- Empatinin önemi: Bir doktor olarak Bay McKee yalnızca hastaların tıbbi teşhis ve tedavisine odaklandı. Ancak bir hasta olarak sağlık hizmetlerinde empatinin ne kadar önemli olduğunu ilk elden deneyimledi. Hasta olmanın önemli duygusal etkisini ve sağlık profesyonellerinin hastalara şefkat ve anlayışla yaklaşmasının yarattığı derin farkı fark etti.
- Daha iyi iletişime duyulan ihtiyaç: Bir doktor olarak Bay McKee, hastalarının tıbbi terimleri ve prosedürleri kolaylıkla anladığını varsayıyordu. Ancak kendisi de hasta olduğunda, tıbbi geçmişi olmayan kişilerin tıbbi jargonu anlamasının ne kadar zor olabileceğini fark etti. Hastaların durumlarını, tedavi planlarını ve potansiyel risklerini tam olarak anlamalarını sağlamak için etkili iletişimin hayati önem taşıdığını öğrendi.

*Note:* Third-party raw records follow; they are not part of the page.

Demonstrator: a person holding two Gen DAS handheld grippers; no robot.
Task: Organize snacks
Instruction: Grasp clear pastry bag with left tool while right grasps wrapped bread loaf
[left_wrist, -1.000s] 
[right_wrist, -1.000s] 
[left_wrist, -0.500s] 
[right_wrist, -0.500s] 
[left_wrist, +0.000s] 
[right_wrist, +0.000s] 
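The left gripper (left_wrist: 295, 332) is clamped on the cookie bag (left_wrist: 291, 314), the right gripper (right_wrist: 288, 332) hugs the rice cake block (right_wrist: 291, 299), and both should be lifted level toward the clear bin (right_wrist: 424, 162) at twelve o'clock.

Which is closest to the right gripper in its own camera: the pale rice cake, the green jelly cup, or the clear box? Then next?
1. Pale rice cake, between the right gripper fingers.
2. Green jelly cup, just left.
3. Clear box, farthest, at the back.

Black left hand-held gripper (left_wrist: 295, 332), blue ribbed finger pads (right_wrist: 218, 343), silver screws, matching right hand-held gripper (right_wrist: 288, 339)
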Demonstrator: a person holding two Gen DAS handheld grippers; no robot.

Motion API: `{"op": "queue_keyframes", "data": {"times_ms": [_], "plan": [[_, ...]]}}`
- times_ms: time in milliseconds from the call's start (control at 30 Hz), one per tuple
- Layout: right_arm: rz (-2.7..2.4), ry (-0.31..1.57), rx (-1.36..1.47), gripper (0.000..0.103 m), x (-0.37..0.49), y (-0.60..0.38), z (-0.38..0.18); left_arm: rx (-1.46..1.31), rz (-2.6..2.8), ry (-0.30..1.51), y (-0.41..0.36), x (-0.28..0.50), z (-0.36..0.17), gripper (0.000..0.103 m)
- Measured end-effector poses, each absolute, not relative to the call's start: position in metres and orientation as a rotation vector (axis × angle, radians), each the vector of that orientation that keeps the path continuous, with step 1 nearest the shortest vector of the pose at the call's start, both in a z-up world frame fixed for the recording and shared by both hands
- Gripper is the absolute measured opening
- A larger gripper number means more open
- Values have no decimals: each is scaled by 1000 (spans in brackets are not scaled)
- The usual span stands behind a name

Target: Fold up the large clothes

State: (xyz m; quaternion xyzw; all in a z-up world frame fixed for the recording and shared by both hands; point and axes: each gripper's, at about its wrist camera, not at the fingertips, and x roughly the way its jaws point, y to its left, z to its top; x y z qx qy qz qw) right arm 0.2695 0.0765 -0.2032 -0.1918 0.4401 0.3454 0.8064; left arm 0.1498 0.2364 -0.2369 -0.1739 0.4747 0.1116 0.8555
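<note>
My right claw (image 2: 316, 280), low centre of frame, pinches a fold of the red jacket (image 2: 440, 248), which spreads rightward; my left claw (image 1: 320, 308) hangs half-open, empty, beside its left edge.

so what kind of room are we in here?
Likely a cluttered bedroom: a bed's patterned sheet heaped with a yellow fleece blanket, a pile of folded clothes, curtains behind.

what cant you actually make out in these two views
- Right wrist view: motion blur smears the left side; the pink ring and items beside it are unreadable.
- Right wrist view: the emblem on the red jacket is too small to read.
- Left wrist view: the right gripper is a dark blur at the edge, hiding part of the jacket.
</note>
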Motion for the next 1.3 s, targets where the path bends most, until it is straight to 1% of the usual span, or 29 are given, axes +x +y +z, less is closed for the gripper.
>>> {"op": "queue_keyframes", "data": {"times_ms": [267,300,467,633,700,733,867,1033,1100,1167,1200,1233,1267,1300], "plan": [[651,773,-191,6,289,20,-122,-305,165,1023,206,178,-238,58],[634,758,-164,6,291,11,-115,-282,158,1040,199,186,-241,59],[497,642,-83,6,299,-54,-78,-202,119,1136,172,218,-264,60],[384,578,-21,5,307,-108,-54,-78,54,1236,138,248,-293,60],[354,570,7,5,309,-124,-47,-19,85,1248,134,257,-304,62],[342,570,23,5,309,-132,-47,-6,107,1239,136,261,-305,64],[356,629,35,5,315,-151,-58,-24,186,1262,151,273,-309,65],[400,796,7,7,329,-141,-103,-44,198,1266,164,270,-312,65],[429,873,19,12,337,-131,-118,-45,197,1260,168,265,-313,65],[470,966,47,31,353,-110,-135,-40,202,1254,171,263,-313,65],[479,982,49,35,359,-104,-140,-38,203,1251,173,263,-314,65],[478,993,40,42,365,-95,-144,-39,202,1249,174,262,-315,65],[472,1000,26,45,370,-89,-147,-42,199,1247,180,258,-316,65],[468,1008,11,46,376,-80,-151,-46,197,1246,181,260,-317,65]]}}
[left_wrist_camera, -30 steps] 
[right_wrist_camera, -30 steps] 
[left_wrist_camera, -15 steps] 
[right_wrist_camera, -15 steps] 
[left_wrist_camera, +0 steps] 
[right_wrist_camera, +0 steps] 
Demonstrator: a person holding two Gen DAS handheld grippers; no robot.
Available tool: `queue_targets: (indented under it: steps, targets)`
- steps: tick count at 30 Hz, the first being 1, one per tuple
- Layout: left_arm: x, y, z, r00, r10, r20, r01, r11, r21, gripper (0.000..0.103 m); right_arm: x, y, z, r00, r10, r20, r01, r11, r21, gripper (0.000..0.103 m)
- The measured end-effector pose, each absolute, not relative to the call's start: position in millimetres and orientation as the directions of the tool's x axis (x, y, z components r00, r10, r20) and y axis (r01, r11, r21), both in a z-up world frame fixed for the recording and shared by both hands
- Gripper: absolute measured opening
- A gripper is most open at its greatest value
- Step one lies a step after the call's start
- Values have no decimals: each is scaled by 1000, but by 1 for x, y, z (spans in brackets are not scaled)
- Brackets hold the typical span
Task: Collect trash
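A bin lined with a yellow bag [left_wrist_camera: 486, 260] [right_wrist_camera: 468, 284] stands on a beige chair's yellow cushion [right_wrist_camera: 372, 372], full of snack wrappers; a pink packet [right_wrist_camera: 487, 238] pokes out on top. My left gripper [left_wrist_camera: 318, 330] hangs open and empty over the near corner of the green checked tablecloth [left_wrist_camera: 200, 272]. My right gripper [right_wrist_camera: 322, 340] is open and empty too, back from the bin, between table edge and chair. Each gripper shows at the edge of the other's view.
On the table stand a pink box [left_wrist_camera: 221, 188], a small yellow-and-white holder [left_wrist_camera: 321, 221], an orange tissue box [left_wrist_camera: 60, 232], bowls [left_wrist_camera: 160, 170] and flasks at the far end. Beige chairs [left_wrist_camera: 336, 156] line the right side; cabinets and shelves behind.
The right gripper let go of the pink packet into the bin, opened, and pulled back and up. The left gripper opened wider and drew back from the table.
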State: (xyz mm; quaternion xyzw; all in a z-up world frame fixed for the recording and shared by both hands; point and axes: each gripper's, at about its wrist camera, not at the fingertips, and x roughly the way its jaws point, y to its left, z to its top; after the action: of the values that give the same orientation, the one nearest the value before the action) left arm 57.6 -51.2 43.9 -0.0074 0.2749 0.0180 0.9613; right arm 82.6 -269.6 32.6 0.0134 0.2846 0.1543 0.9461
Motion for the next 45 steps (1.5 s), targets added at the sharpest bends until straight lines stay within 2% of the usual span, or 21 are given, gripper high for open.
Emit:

- Disiplinlerarası işbirliğinin değeri: Bay McKee, doktor olduğu dönemde öncelikle bağımsız olarak çalıştı ve gerektiğinde diğer uzmanların danışmanlığına güvendi. Ancak bir hasta olarak disiplinler arası işbirliğinin gerçek faydalarını deneyimledi. Farklı uzmanlık alanlarından sağlık çalışanlarının hastalar için kapsamlı ve koordineli bakım planları geliştirmek üzere birlikte çalışmasının ne kadar değerli olduğunu fark etti.
- Bütünsel bakımın önemi: Bir doktor olarak Bay McKee öncelikle hastalarının durumlarının tıbbi yönlerini tedavi etmeye odaklandı. Ancak bir hasta olarak kişiyi duygusal, psikososyal ve manevi ihtiyaçları da dahil olmak üzere bütünüyle dikkate almanın önemini fark etti. Bu faktörlerin genel refah ve iyileşmede hayati bir rol oynadığını öğrendi.
- Hasta savunuculuğunun gücü: Bay McKee bir hasta olarak hasta savunuculuğunun etkisini deneyimledi ve hastaların haklarını, güvenliğini ve refahını savunan bireylerin değerinin farkına vardı. Hasta savunucularının, hastaların sesinin duyulmasını ve ihtiyaçlarının karşılanmasını sağlamada çok önemli bir rol oynadığını anladı.